The Pharisees were exacting and scrupulous in their attempts to follow their laws. So how could Jesus reasonably call us to greater righteousness than theirs? The Pharisees’ weakness was that they were content to obey the laws outwardly without allowing God to change their hearts (or attitudes). They looked pious, but they were far from the Kingdom of Heaven. God judge hearts and deeds, for it is in the heart that our real allegiance lies.
Jesus was saying that his listeners needed a different kind of righteousness altogether (out of love for God), not just a more intense version of the Pharisees’ obedience (which was mere legal compliance). Our righteousness must
(1) come from what God does in us, not what we can do by ourselves,
(2) be God-centered, not self-centered,
(3) be based on reverence for God, not approval from people, and
(4) go beyond keeping the law to living by the principles behind the law.

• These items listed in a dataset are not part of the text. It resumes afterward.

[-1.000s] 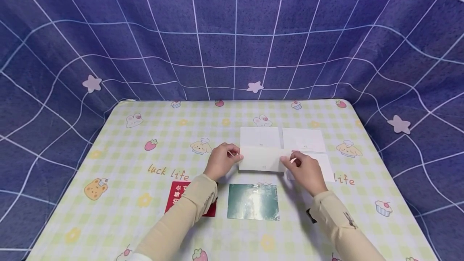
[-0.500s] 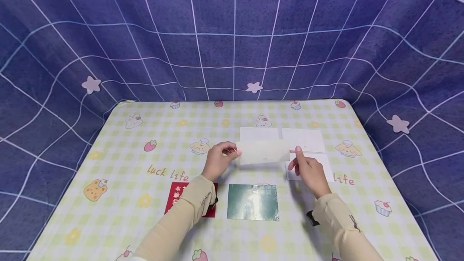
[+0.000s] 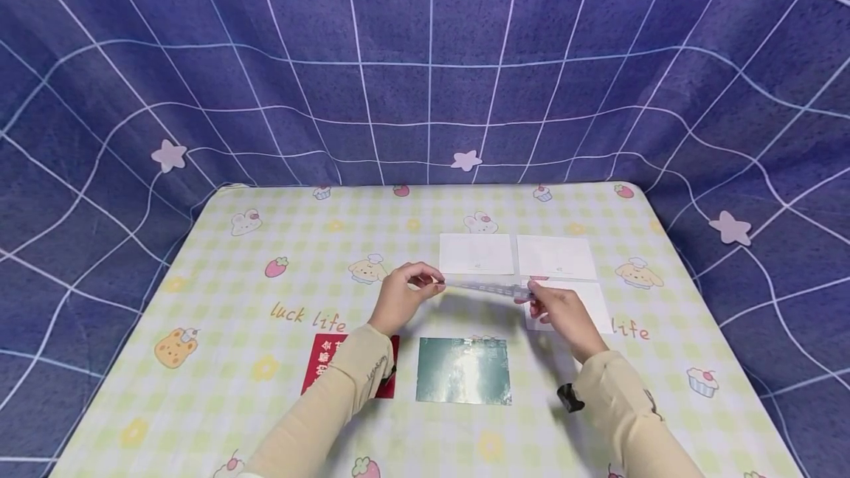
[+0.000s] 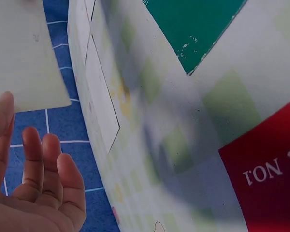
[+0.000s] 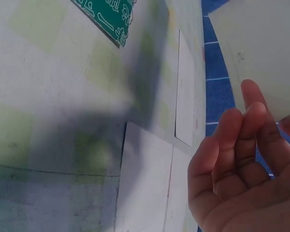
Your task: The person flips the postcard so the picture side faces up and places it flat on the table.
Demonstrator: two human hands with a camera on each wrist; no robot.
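Note:
A pale, blank-looking card (image 3: 485, 288) is held up over the table, seen almost edge-on from the head. My left hand (image 3: 405, 297) pinches its left end between thumb and index finger; in the left wrist view the other fingers (image 4: 53, 174) stand loosely apart from it. At the opposite end my right hand (image 3: 564, 316) pinches the same card (image 5: 266, 53), index finger along its face. Beyond it lie two white cards, one at the left (image 3: 477, 253) and one at the right (image 3: 556, 255). A third white card (image 3: 591, 305) is partly covered by my right hand.
Nearer me lie a glossy green card (image 3: 463, 371) and a red card (image 3: 319, 364) with white lettering, partly hidden under my left forearm. The checked tablecloth (image 3: 219, 301) covers the table, and a blue grid curtain (image 3: 398, 80) hangs around its back and sides.
The card has been lifted off the table and tipped from face-on to nearly edge-on. My right fingers spread briefly from its end, then closed on it again; the left kept its pinch.

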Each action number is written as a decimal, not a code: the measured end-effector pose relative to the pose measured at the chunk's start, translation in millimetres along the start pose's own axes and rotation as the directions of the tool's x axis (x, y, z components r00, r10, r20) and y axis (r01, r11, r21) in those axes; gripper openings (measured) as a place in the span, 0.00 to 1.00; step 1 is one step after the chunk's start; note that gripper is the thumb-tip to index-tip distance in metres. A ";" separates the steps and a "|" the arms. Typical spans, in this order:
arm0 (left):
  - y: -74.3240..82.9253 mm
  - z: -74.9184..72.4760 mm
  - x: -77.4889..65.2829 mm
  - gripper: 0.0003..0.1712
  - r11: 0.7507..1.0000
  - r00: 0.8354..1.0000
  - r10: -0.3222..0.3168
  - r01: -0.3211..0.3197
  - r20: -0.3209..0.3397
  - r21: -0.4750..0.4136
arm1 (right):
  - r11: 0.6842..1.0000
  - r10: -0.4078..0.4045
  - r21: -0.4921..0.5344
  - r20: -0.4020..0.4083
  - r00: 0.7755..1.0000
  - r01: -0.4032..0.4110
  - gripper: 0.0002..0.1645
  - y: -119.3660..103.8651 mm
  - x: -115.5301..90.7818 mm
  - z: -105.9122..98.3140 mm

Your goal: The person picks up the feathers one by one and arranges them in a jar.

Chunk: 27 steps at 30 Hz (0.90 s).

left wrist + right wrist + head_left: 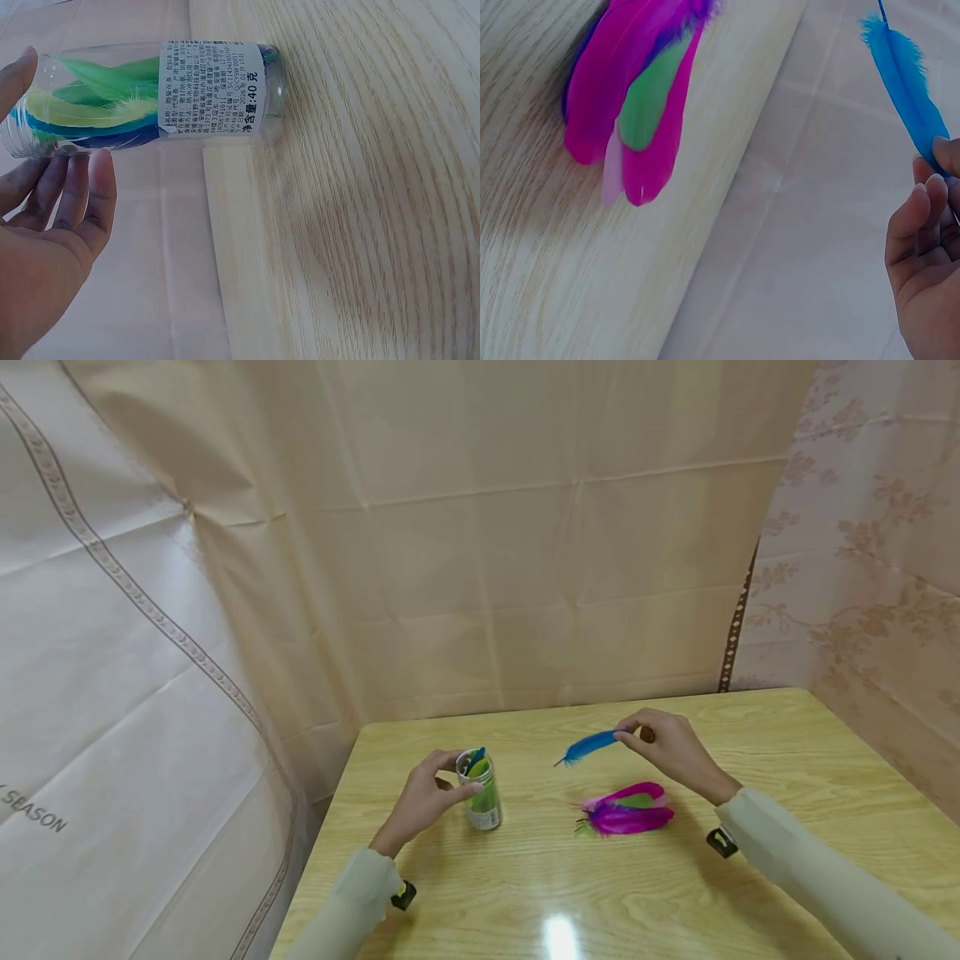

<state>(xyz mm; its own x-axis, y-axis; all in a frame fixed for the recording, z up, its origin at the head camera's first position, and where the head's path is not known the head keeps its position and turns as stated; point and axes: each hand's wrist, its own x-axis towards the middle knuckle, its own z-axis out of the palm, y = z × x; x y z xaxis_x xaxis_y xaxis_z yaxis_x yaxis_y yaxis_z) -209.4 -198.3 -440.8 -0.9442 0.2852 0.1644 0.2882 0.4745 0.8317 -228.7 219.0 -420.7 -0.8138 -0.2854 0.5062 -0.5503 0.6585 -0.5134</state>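
A clear jar (483, 797) with a white printed label (214, 88) stands upright on the table, holding green, yellow and blue feathers (105, 97). My left hand (423, 793) grips it near the open rim, thumb on one side and fingers on the other. Above the table, my right hand (667, 747) pinches a blue feather (590, 745) by its vane tip, the bare quill pointing left toward the jar. In the right wrist view the same blue feather (904, 82) sits between thumb and fingertips. Below that hand lies a pile of magenta, pink and green feathers (628, 812).
The wooden table (540, 877) has its far edge close to a beige hanging cloth (540, 568). A pale printed curtain (135, 693) hangs at the left and a floral one (877, 568) at the right. Each wrist carries a small black device (722, 842).
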 end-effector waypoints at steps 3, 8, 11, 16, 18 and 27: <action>0.8 -0.1 -0.4 0.33 1.000 1.000 0.001 -0.001 0.000 -0.004 | 1.000 -0.001 0.005 0.000 1.000 0.001 0.05 -2.2 1.2 0.1; 0.6 0.0 -0.5 0.33 1.000 1.000 -0.002 0.002 -0.002 -0.002 | 1.000 -0.005 0.009 -0.005 1.000 0.005 0.04 -5.6 3.4 1.2; 0.1 0.2 -0.6 0.33 1.000 1.000 -0.001 0.001 -0.003 -0.001 | 1.000 -0.010 0.017 -0.012 1.000 0.010 0.03 -7.2 4.8 2.3; 0.1 0.6 -0.9 0.33 1.000 1.000 -0.002 0.002 -0.008 0.000 | 0.999 -0.036 0.038 -0.023 0.999 0.037 0.03 -11.3 7.3 3.1; 0.0 0.8 -0.8 0.33 1.000 1.000 -0.005 0.005 -0.009 -0.001 | 0.998 -0.040 0.039 -0.025 0.999 0.040 0.03 -12.3 8.4 3.6; 1.1 1.0 -1.0 0.33 1.000 1.000 -0.004 0.004 -0.010 0.000 | 0.998 -0.031 0.054 -0.029 0.999 0.032 0.03 -21.0 14.9 5.4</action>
<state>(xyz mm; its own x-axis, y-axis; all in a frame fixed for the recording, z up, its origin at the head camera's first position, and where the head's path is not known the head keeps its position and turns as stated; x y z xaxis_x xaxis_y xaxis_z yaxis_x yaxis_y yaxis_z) -208.0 -197.2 -440.6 -0.9468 0.2754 0.1664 0.2847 0.4759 0.8322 -230.3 197.2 -406.1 -0.7906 -0.2852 0.5418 -0.5856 0.6107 -0.5331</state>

We should be just as concerned about our attitudes that people don’t see as about our actions that are seen by all.
Jesus came not to destroy the Law, but to fulfill it. There is no contradiction here between Jesus’ Teaching and the Teaching of Romans, Galatians, and Hebrews, that we are saved by faith in Christ rather than by Works of the Law.
Jesus’ meaning is that God’s Moral Law is the expression of God’s Own Holiness, and is of Eternal Obligation on God’s People. And that, in reality, He came to give the Law’s former declaration a deeper meaning, and to enforce it, not merely in outward acts, but in the inner depths of the human heart.